THE TASK >>
Check each line of the records for "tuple"; collect those that have it.

RECORDS PROVIDED >>
+++++

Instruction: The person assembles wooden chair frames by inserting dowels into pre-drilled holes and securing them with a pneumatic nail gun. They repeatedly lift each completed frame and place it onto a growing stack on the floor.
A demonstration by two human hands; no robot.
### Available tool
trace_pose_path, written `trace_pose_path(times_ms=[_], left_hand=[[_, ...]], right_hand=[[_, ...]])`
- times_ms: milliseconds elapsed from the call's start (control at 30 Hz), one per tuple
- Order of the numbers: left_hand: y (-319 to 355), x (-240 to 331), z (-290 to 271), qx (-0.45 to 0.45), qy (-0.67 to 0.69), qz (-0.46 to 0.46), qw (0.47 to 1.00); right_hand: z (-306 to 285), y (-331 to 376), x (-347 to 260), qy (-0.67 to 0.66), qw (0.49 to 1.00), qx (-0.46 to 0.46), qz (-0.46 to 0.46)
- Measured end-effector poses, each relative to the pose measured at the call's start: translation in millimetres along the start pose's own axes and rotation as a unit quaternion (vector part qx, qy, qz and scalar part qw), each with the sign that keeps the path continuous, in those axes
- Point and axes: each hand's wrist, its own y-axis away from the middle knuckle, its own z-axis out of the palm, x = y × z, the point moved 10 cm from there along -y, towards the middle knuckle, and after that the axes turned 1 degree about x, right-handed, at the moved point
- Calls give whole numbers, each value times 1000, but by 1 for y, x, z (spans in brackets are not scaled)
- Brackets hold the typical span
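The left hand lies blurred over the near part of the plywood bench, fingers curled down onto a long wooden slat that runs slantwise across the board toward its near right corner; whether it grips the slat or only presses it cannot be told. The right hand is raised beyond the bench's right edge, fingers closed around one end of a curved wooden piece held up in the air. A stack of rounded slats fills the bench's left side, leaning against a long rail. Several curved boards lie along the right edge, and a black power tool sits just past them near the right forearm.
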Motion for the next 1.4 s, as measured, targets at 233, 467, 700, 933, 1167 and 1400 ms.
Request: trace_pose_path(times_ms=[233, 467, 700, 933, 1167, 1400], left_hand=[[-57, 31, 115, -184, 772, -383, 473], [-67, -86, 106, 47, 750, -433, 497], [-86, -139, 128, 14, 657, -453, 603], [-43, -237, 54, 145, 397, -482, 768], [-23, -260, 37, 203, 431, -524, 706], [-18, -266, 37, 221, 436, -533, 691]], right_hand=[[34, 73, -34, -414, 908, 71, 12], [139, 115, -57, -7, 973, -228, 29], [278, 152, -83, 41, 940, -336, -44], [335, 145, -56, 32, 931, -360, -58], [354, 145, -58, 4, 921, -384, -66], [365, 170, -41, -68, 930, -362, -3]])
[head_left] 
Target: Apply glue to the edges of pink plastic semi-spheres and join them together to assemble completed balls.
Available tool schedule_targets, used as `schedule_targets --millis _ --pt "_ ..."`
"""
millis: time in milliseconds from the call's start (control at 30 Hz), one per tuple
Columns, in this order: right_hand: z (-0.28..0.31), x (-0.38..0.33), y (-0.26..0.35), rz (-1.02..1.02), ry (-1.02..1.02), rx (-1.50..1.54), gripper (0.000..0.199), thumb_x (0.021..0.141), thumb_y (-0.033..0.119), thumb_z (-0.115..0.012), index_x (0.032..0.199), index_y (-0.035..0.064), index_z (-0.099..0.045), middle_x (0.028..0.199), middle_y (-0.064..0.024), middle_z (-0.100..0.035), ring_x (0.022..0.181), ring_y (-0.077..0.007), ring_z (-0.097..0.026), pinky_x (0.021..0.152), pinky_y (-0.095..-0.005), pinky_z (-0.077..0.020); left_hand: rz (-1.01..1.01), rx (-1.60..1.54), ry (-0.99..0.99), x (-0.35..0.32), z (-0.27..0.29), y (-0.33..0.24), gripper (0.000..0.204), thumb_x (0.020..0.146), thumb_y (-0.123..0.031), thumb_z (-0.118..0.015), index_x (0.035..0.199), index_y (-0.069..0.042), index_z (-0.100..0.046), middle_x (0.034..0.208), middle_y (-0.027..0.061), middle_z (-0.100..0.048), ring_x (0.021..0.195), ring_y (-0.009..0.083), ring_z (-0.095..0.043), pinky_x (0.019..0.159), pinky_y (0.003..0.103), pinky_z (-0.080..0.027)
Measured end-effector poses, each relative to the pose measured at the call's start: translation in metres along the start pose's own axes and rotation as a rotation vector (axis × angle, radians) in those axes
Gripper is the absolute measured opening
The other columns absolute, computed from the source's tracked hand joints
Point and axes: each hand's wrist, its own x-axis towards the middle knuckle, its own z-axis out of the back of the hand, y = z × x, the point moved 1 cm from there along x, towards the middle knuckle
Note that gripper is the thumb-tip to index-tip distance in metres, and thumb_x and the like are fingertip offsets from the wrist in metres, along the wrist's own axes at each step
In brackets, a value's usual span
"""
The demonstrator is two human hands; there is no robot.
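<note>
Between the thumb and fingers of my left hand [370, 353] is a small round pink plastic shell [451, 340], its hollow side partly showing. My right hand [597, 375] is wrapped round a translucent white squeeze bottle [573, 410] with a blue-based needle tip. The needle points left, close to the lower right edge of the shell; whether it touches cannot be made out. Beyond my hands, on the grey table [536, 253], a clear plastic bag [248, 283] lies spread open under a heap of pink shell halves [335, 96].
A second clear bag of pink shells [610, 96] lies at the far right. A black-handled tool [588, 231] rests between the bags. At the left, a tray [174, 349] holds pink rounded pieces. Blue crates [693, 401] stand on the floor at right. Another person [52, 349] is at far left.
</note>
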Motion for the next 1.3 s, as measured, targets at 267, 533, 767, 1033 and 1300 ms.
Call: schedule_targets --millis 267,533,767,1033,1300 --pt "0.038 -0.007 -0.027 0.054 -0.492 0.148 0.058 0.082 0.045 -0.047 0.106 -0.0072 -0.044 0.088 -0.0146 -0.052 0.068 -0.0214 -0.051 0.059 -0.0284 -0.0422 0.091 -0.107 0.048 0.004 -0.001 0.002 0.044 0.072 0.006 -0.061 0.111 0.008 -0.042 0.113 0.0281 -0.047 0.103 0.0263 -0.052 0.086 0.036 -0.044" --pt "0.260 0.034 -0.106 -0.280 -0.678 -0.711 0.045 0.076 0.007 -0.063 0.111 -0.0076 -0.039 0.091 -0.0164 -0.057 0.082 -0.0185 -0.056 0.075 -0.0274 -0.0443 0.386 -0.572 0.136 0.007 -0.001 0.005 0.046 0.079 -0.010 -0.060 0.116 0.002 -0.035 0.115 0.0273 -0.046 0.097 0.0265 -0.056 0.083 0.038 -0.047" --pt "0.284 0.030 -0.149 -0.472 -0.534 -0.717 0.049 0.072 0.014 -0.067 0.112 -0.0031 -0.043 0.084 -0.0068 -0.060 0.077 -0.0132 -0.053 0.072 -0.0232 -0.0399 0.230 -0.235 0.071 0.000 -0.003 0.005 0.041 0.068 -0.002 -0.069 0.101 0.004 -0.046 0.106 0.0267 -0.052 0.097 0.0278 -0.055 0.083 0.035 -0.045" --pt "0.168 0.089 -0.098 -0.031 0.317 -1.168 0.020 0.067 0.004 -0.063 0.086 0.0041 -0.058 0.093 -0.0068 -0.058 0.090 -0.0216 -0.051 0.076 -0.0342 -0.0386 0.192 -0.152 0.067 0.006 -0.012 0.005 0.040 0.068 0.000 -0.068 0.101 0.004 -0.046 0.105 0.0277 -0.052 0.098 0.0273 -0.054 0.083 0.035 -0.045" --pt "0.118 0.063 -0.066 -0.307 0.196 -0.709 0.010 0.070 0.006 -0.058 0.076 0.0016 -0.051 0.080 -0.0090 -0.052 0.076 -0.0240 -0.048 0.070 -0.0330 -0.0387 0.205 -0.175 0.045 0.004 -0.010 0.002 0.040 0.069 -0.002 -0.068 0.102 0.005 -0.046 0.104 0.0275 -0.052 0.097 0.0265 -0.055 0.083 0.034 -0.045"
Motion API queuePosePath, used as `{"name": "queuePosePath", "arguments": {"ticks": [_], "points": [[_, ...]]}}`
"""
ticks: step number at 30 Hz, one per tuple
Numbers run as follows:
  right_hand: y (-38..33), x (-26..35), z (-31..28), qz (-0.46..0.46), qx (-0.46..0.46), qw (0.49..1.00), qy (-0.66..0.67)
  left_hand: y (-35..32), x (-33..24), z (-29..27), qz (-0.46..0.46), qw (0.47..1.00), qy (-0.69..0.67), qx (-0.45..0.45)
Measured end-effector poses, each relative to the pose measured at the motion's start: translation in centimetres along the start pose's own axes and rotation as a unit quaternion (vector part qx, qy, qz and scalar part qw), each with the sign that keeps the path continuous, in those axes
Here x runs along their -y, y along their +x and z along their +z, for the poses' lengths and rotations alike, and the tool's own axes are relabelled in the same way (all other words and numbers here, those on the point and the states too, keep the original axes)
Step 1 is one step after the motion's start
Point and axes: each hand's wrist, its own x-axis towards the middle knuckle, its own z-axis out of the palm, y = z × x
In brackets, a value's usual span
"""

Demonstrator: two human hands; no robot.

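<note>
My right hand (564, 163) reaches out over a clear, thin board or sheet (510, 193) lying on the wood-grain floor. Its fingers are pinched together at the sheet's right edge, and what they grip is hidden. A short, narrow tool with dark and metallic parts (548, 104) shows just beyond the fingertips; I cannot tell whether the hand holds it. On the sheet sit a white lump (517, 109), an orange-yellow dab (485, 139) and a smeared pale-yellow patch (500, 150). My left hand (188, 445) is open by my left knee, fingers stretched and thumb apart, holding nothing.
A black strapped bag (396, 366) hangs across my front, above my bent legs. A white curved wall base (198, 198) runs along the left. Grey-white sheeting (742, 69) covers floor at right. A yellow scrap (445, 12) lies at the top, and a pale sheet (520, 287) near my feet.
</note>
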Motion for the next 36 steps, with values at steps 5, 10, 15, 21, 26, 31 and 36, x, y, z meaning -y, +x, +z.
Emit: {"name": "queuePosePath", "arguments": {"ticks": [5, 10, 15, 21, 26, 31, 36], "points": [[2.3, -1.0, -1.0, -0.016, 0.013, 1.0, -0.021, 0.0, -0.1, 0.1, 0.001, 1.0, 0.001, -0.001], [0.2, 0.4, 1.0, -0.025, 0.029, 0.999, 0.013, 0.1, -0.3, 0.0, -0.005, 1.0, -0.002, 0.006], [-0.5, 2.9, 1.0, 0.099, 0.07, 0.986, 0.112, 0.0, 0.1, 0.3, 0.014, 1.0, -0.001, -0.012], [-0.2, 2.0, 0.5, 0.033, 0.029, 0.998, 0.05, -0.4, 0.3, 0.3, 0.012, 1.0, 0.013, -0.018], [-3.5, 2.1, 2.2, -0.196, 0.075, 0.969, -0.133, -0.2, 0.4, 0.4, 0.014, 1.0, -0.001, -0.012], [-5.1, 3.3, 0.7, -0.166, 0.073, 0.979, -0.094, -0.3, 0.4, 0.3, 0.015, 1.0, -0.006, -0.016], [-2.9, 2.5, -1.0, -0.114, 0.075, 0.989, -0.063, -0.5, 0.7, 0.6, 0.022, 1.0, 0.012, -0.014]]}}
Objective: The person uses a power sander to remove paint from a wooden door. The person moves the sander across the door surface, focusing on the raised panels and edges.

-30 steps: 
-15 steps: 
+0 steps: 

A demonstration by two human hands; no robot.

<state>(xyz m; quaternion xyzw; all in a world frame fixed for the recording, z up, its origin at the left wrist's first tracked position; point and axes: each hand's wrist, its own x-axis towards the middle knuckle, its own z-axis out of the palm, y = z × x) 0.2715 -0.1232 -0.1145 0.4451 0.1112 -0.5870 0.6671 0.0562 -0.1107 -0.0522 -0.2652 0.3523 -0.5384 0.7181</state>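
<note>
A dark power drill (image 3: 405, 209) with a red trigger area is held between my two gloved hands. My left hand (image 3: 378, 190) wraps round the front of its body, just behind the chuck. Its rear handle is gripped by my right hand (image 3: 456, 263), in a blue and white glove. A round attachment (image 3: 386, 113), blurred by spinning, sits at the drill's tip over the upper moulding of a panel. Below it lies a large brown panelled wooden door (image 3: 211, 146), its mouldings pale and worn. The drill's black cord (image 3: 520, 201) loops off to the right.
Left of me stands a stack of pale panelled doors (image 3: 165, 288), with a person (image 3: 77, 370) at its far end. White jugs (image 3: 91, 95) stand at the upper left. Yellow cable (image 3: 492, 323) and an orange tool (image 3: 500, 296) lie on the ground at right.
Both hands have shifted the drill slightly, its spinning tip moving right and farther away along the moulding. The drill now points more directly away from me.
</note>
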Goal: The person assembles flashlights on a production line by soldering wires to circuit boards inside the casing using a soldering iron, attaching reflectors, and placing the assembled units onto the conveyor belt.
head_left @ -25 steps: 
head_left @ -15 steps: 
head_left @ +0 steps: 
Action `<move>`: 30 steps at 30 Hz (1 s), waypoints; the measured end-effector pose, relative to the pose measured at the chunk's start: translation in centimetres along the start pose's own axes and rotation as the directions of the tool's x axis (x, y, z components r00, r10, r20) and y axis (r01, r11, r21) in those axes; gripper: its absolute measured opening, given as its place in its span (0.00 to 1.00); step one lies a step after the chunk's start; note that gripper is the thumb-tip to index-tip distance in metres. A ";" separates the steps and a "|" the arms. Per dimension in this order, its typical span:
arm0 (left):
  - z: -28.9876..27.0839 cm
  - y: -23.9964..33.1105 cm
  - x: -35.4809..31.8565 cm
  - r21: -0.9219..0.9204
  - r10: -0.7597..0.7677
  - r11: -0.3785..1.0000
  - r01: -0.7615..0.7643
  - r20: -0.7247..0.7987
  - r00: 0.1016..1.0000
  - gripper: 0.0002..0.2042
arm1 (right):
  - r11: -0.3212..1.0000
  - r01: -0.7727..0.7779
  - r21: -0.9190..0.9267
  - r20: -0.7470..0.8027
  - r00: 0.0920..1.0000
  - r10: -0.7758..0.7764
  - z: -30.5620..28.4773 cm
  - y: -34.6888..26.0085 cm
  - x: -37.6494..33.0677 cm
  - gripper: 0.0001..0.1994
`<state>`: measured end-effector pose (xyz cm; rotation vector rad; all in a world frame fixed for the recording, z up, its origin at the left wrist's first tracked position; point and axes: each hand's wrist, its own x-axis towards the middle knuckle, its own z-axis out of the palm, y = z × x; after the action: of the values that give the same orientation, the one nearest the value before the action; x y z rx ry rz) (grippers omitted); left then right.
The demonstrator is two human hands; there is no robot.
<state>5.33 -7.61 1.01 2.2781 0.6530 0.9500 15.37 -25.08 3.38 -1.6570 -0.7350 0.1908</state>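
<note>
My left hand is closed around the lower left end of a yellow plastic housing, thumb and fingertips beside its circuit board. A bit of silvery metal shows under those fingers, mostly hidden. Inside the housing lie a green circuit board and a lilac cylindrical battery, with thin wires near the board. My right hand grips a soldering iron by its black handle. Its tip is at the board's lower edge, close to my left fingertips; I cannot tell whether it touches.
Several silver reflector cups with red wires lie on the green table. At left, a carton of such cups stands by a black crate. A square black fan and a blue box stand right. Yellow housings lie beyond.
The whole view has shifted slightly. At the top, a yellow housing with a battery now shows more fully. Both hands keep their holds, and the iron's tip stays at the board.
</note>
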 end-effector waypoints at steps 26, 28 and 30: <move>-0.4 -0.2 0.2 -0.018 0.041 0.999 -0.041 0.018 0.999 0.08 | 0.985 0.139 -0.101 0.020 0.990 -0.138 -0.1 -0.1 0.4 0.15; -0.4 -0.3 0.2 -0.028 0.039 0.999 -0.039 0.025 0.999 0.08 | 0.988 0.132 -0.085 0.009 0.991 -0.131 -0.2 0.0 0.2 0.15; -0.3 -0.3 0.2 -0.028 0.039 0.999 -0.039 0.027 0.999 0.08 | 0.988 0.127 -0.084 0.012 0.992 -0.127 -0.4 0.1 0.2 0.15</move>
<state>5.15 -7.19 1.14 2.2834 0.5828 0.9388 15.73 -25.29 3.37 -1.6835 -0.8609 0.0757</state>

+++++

TASK ANSWER >>
- times_ms: milliseconds elapsed from the call's start (control at 30 Hz), one per tuple
millis: time in milliseconds from the call's start (control at 30 Hz), one per tuple
ticks: step number at 30 Hz, one per tuple

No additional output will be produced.